Doctors at Maine Medical Center performed surgery to remove a blood clot from his brain. He was transferred to New England Rehab on Oct. 8.

Vanessa Beyland said her husband is doing well. The stroke was on the left side of his body, which affected motor skills on the right. He has regained some function of his right leg. His right arm has been slower to respond, and he has not regained his speech. He seems to understand what people are saying to him, his wife said.

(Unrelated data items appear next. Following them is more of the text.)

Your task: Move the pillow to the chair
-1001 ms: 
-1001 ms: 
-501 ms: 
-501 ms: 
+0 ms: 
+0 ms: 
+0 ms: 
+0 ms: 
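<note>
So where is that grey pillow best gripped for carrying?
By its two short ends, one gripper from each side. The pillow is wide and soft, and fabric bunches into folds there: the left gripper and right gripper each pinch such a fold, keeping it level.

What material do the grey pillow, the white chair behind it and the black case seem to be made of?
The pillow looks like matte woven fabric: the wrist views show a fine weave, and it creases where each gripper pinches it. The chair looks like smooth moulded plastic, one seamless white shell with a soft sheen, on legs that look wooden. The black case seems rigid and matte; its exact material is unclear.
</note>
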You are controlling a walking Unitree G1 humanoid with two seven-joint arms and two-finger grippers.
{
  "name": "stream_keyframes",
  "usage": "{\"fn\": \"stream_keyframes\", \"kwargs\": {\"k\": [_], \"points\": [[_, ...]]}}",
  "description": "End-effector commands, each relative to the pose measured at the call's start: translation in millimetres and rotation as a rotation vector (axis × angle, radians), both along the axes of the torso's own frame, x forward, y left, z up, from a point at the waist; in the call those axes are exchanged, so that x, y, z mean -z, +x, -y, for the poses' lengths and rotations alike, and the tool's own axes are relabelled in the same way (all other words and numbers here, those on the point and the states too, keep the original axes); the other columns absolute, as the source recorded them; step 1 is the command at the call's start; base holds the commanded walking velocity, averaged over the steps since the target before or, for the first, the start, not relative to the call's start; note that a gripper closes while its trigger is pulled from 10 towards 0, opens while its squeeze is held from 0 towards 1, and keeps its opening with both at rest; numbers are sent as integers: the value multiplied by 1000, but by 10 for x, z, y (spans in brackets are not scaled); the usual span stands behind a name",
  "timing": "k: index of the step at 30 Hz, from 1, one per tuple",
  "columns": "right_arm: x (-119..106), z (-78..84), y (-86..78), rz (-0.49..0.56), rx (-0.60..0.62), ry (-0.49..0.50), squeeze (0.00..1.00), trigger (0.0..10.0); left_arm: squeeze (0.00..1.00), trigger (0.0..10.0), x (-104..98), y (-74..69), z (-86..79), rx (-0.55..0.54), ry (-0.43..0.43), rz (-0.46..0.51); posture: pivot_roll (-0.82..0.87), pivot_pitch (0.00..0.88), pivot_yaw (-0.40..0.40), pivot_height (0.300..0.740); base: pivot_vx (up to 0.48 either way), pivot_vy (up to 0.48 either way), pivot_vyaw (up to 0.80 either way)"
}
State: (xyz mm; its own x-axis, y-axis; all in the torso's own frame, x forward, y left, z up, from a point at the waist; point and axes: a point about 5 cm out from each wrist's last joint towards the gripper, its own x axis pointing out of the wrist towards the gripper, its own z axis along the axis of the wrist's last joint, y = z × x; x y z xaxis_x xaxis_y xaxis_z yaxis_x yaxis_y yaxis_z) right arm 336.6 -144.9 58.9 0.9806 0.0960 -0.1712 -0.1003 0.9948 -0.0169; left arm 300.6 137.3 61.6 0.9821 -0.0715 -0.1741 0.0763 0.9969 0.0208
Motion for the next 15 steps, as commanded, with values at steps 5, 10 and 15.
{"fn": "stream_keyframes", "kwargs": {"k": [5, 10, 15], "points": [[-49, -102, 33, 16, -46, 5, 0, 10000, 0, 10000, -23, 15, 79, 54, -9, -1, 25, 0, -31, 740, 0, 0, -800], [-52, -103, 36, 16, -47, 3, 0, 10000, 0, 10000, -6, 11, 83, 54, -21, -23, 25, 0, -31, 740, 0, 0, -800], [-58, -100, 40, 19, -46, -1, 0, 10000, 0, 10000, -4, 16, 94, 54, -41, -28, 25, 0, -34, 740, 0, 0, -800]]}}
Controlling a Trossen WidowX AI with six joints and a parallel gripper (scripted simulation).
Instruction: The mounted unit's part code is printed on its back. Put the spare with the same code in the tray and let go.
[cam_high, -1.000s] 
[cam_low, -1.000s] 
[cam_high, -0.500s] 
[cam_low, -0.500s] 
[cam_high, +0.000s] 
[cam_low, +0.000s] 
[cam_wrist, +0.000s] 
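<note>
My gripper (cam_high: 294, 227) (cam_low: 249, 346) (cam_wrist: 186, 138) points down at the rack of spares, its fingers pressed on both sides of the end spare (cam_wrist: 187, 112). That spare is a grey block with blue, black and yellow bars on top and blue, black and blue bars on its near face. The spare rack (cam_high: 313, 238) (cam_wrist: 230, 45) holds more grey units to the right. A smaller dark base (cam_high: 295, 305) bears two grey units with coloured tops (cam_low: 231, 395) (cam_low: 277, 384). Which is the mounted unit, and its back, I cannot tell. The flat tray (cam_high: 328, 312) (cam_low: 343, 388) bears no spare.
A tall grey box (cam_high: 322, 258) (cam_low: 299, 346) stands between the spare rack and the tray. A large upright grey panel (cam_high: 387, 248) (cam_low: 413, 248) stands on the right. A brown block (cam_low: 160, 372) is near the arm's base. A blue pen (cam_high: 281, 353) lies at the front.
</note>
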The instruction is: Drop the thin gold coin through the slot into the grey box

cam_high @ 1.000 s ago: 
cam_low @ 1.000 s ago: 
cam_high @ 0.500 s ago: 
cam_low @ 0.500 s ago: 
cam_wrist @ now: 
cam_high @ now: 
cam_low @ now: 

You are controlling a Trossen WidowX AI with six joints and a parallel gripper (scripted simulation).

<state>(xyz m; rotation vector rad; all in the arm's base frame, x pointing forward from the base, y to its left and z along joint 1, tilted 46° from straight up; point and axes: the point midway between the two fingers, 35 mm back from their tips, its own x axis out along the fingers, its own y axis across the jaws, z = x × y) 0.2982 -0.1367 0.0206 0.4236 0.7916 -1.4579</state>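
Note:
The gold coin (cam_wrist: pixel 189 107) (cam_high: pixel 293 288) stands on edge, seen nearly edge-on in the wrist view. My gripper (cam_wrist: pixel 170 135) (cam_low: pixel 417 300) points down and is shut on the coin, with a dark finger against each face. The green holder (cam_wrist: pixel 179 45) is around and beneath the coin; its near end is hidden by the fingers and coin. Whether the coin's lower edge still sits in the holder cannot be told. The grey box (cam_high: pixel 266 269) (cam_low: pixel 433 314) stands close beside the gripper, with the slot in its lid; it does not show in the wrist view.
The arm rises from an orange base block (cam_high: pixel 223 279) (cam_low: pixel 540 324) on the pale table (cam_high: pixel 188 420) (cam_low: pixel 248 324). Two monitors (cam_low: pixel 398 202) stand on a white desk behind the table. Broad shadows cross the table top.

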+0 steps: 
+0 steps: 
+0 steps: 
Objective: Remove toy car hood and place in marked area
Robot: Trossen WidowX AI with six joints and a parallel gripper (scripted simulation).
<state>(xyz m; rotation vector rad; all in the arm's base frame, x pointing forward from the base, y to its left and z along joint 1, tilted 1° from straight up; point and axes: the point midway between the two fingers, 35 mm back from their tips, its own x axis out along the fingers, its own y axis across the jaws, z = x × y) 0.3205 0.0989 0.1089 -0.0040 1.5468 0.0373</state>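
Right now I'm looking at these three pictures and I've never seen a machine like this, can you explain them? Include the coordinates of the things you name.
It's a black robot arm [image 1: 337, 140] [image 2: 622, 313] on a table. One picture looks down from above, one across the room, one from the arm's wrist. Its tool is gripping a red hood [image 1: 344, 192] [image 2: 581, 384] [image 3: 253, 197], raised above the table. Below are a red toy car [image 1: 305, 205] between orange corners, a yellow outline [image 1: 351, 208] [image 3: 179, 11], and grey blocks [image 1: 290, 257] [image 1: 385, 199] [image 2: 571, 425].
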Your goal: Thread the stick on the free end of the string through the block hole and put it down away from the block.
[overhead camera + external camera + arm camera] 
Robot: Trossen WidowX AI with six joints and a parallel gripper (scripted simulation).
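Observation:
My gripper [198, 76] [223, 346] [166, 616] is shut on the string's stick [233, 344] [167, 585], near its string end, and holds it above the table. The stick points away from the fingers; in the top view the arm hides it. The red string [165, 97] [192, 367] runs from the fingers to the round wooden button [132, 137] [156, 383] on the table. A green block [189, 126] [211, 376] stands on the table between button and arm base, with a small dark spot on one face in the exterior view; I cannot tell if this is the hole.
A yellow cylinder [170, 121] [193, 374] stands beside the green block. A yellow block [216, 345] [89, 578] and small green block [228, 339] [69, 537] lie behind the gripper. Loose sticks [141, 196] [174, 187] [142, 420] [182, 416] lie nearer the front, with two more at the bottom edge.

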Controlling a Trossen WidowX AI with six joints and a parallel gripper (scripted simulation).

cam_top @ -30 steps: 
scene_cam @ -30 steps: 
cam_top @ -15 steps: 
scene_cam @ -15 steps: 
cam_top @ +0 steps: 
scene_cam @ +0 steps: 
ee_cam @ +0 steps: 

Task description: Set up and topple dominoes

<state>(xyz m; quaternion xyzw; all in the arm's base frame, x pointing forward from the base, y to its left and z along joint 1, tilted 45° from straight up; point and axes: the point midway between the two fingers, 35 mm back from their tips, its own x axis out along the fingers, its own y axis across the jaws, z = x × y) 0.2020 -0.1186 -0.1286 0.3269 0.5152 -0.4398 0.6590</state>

“He recognizes us, and we can talk to him. He seems to respond appropriately,” she said. “There are a lot of things he wants to tell you, but he just doesn’t have the ability. As a lover of language and communication, it’s frustrating for him. Words are so important to Keith. He loves to see them on the page and to read them.”

Last December, American Irish Repertory Ensemble co-founders Tony and Susan Reilly were involved in an auto accident on the Massachusetts Turnpike while driving to New Jersey for the Christmas holiday. Susan Reilly died in the crash, and her husband lost a leg. He was in a coma several weeks.

After months of recovering and therapy, he returned to his home in South Portland in May and has begun acting again. He is appearing in the current production of “Dancing at Lughnasa” at Portland Stage. He participated in Monday’s video greeting.

“We had a big, long hug,” Vanessa Beyland said of Reilly. “I am so impressed with Tony’s recuperation and perseverance. That is a motivating factor for Keith. We just watched a friend go through the worst thing you can imagine and come out on the other side.”

The response of the whole theater community has been uplifting, she said.

“I think the two things that will get Keith through this are his daughter, No. 1, and his love for the Portland theater community and his friends. People are not just telling Keith, ‘We hope you get well.’ They are saying, ‘We need your voice back in our community. We need what you do.’ That is a very different statement than, ‘We hope you are feeling better.'”

Dramatic Rep is known for producing sharp, challenging contemporary plays, most of which have not been staged north of Boston.

“We all love Keith,” actor Peter Brown said. “We all adore Keith. He is such a vital part of our community.”

Brown has organized three nights of readings of plays that DRC has on the schedule this season: “Quills,” “Venus in Fur” and “Cock.” The readings will be Nov. 5-7 at the studio theater at Portland Stage Company, where DRC was scheduled to open its season Nov. 6 with “Cock.”